Scarlatti, Domenico
Estro e innovazione nella musica per clavicembalo
Compositore e clavicembalista italiano, contemporaneo di Johann Sebastian Bach e Georg Friedrich Händel, Domenico Scarlatti fu autore di musica teatrale e di musica sacra. Il vertice della sua produzione è però costituito dall’imponente corpus di sonate per clavicembalo, una delle espressioni più originali non solo della letteratura per tale strumento ma dell’intera musica del Settecento
Domenico Scarlatti nacque a Napoli nel 1685, sesto figlio di Alessandro, uno dei più noti e acclamati operisti del suo tempo. Compì i primi studi musicali sotto la guida del padre, dimostrando eccezionali qualità tanto da essere nominato nel 1701 organista e compositore di musica della Real Cappella di Napoli. Nel 1702 accompagnò il padre a Firenze e l’anno successivo esordì a Napoli nel campo teatrale con l’Ottavia restituita al trono.
Si trasferì nel 1705 a Venezia, allora capitale dell’opera italiana, dove ebbe modo di proseguire gli studi con Francesco Gasperini e di incontrare Antonio Vivaldi. Al 1709, a Roma, risale probabilmente la celebre gara pubblica di bravura tra Händel e Scarlatti: sull’abilità al cembalo il pubblico rimase diviso, anche se Händel superò Scarlatti all’organo. I due musicisti mantennero rapporti cordiali, con una profonda stima reciproca.
In quell’anno Scarlatti si stabilì a Roma, dove fino al 1714 fu al servizio dell’esiliata regina Maria Casimira di Polonia e fino al 1719 maestro della Cappella Giulia in Vaticano.
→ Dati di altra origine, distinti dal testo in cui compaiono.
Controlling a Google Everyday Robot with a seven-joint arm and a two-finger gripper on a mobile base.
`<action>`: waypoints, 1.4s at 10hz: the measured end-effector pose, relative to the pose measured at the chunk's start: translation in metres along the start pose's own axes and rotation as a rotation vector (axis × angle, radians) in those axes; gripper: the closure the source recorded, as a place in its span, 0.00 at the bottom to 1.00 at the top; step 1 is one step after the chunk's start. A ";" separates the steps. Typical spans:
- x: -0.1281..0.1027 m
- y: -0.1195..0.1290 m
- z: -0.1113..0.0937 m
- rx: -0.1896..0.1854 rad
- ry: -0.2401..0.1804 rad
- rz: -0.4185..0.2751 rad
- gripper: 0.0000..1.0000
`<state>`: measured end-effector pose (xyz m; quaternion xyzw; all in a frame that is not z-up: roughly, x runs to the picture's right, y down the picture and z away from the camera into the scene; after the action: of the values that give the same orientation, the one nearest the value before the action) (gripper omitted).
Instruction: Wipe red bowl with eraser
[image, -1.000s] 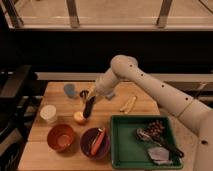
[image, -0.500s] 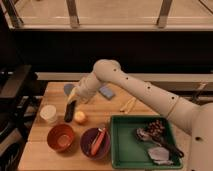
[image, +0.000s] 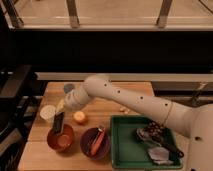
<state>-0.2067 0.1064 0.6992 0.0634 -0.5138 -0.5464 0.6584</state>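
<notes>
End effector (image: 59, 113) clamped on eraser (image: 58, 123), eraser upright, lower end over 11 o'clock rim of red bowl (image: 64, 142), bowl on counter (image: 50, 160).

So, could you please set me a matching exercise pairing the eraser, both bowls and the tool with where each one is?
Things: 1 eraser; 2 red bowl; 3 purple bowl; 4 tool.
Places: A just left of the green tray; B above the red bowl's far rim, by the white cup; C held upright in the tool; D under the eraser.
Pairs: 1-C, 2-D, 3-A, 4-B.
</notes>
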 end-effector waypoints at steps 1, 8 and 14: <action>-0.001 -0.001 0.001 0.001 -0.003 -0.003 1.00; -0.006 0.005 0.036 0.036 -0.032 -0.007 1.00; -0.021 0.022 0.076 0.075 -0.052 0.008 1.00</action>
<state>-0.2467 0.1679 0.7363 0.0717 -0.5509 -0.5257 0.6442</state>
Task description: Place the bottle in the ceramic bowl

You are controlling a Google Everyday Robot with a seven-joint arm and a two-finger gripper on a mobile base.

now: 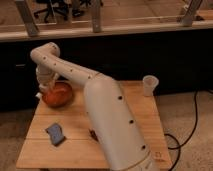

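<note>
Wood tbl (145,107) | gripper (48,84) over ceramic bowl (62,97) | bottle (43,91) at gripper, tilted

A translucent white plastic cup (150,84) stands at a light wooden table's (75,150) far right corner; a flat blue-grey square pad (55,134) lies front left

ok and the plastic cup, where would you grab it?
Judging by its pose: the cup stands upright, mouth up, alone near a far corner of the table. Take its side wall just below the rim, coming in level from the middle of the tabletop; the flared rim should stop slip. The gripper is over the ceramic bowl.
</note>
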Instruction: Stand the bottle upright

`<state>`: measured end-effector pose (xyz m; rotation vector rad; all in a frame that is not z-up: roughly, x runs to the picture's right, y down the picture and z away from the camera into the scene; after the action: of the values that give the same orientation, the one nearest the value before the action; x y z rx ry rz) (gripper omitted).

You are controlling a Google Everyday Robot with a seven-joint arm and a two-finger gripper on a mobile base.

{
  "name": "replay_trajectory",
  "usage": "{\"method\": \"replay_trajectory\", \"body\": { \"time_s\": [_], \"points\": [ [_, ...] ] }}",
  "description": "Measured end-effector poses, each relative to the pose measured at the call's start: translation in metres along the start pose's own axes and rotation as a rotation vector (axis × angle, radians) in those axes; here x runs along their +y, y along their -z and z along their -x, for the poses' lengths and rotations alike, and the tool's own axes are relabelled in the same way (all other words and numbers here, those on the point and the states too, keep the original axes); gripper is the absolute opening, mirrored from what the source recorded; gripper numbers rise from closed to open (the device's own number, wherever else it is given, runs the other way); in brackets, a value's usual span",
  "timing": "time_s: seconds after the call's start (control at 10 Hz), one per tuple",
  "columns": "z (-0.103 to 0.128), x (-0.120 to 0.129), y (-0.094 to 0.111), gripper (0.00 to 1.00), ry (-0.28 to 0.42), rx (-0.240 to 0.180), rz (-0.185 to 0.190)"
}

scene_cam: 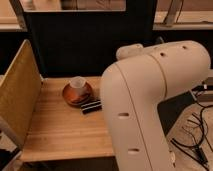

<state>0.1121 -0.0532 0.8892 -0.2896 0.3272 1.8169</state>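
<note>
Presumably hidden behind the white arm point(155, 90), neither bottle nor gripper shows; its grip state and the bottle's axis cannot be told. Far-left on the wooden table point(65, 131): translucent cup point(77, 82) on brown saucer point(66, 94), black bar point(91, 107) beside.

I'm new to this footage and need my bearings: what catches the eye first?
The bulky white robot arm fills the right foreground, hiding part of the light wooden table. Toward the table's back, a translucent cup sits on a round brown plate, with a black rectangular bar just beside the plate. The claw and the small white bottle are out of view.
</note>
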Motion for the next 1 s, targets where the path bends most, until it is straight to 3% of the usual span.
{"method": "replay_trajectory", "body": {
  "time_s": [1.0],
  "points": [
    [-0.018,0.003,-0.081,0.80,-0.015,0.135,-0.083]
  ]
}}
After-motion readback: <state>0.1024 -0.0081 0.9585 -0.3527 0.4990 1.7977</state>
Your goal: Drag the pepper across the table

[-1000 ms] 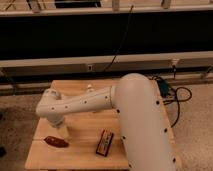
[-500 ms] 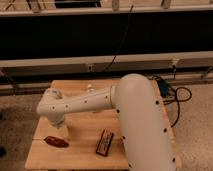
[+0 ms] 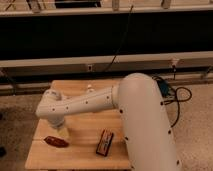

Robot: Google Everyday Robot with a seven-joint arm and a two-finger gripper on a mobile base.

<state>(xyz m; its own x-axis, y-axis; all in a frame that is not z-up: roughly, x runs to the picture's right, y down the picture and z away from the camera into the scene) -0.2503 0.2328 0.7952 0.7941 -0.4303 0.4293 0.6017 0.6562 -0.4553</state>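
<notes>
Looking from the left, I see the small dark red-brown pepper [image 3: 56, 141] lying flat on the square light wooden butcher-block table [image 3: 82, 152], near its front-left corner. My gripper [image 3: 62, 131] hangs just above and right of the pepper, beneath the white arm's elbow [image 3: 52, 106]. Farther right of the pepper lies a black rectangular box with red markings [image 3: 104, 142].

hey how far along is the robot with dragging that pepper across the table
Early stage. Done: the arm has reached over the table, and the tool sits low, right above and just behind the pepper. In hand: lining up on the pepper, which lies near the table's front left edge, apart from the black box. Left: making contact and the whole drag across the wood.
</notes>
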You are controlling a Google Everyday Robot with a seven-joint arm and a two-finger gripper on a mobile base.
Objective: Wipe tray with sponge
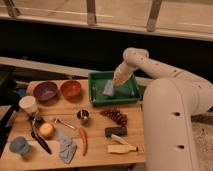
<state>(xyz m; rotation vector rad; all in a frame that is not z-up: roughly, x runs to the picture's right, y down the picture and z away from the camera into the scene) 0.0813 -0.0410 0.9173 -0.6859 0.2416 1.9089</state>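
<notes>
We see the gripper (116, 81) at the end of the white arm (150, 65), lowered into the green tray (130, 93) at the far edge of the wooden table (100, 147). Its fingers are pressed together and pinch the light-blue sponge (109, 89). The sponge hangs directly under the gripper, a little to its left in the view, and sits over the left half of the tray floor. Whether the sponge really touches the floor, we cannot tell.

The tray surrounds the gripper on all sides. To the left of the gripper, outside the tray, stand an orange bowl (70, 89) and, farther away, a purple bowl (46, 91). In front of the gripper, nearer to the camera, we find a brown pine cone (116, 116) and behind it a dark block (115, 131). Well apart from the gripper, toward the near left corner, lie a red chili (83, 141), a grey-blue cloth (66, 147) and a blue cup (19, 145).
</notes>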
In questi anni Scarlatti compose una decina di melodrammi, tra cui Tetide in Sciro (1712), Ifigenia in Aulide (1713), Ifigenia in Tauri (1713), Ambleto (1715), la farsa La Dirindina (intorno al 1715) e musica sacra tra cui uno Stabat Mater, ritenuto il contributo più significativo di Scarlatti al repertorio sacro barocco.
Dopo un soggiorno a Palermo, Scarlatti fu nominato maestro di cappella a Lisbona, alla corte di Giovanni V e diventò anche insegnante di musica dell’infanta Maria Barbara, futura regina di Spagna. Nei primi anni il soggiorno a Lisbona fu interrotto da viaggi e impegni di lavoro a Palermo e a Roma; nel 1725 si recò a Napoli per il commiato dal padre morente. Durante il servizio alla cattolicissima corte portoghese, Scarlatti compose prevalentemente musiche sacre e pezzi d’occasione.
Nel 1729 il compositore seguì Maria Barbara a Siviglia, e nel 1733 a Madrid, dopo il matrimonio dell’infanta con il futuro Ferdinando VI, figlio di Filippo II. Rimase al servizio della corte spagnola fino alla sua morte, avvenuta nel 1757. A Madrid, cessato l’obbligo di scrivere musica vocale sacra o di circostanza, Scarlatti – a parte alcune eccezioni, tra cui un Salve Regina (1756) – si dedicò quasi interamente al clavicembalo.
Al periodo spagnolo risale la maggior parte della vasta produzione clavicembalistica di Scarlatti, alla quale il compositore vede legata la sua fama. Le oltre cinquecento sonate, trenta delle quali erano già state pubblicate a Londra nel 1738 con il titolo Essercizi per gravicembalo, ci sono pervenute in una sontuosa raccolta manoscritta, la cui realizzazione fu voluta da Maria Barbara e dal famoso cantante evirato Carlo Broschi, detto Farinelli, che rivestiva un ruolo di primo piano alla corte di Filippo II.
A questo immane lavoro – che comprende in realtà 857 brani perché ne fanno parte anche delle duplicazioni – Scarlatti si dedicò dal 1752 al 1757 con l’aiuto di un allievo, Antonio Soler, probabile redattore materiale della raccolta. La mancanza di qualunque datazione e di manoscritti autografi rende, però, problematico ogni tentativo di ricostruzione cronologica.
Le sonate di Scarlatti sono perlopiù in un solo movimento bipartito (cioè diviso in due parti) e possono presentare un solo tema o più episodi tematici variamente elaborati. Sono frequenti gli inserimenti di elementi, movenze di danza o atmosfere tratte dalla tradizione popolare spagnola, che conferiscono al linguaggio arditissimo e originale di Scarlatti un colore particolare e unico. La ricerca ritmica e il virtuosismo brillante – frutto di una inesauribile fantasia e finalizzato alla ricerca di timbri e sonorità fino allora impensabili sul clavicembalo –, uniti a una vena melodica cantabile ed espressiva, hanno aperto la strada alla moderna tecnica del pianoforte.